▶ **Task brief**
This task calls for the lines below starting at the one containing "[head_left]" and ending at the one containing "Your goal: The", repeated exactly with both ends kept and pictures left out.

┄┄┄┄┄┄┄┄┄┄

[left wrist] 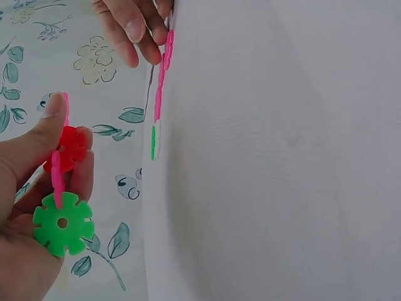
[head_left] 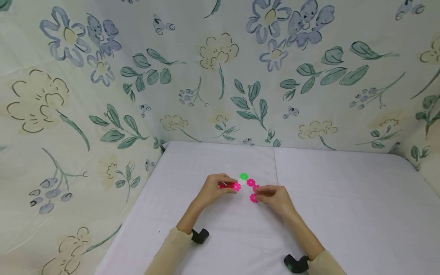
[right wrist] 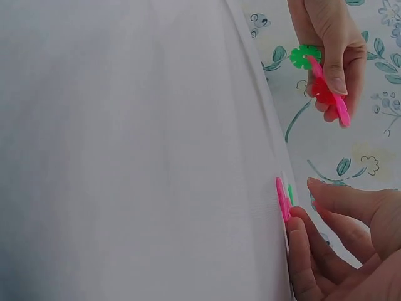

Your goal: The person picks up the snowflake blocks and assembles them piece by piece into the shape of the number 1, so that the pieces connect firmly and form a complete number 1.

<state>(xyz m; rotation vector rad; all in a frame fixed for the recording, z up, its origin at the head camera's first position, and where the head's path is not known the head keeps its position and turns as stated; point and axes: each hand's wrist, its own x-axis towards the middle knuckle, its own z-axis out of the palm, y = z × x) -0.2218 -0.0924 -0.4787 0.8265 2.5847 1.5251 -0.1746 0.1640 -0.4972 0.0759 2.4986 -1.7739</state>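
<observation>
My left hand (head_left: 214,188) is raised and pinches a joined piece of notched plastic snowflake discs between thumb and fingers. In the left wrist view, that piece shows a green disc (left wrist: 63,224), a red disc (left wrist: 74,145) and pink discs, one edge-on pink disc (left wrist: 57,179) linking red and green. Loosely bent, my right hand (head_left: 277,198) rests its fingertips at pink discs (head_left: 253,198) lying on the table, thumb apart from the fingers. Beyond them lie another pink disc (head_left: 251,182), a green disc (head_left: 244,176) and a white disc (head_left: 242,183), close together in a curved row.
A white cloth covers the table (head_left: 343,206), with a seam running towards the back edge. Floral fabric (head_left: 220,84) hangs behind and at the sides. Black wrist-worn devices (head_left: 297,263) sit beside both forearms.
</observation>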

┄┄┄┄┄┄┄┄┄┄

▶ **Response below**
[head_left] 
[right wrist] 

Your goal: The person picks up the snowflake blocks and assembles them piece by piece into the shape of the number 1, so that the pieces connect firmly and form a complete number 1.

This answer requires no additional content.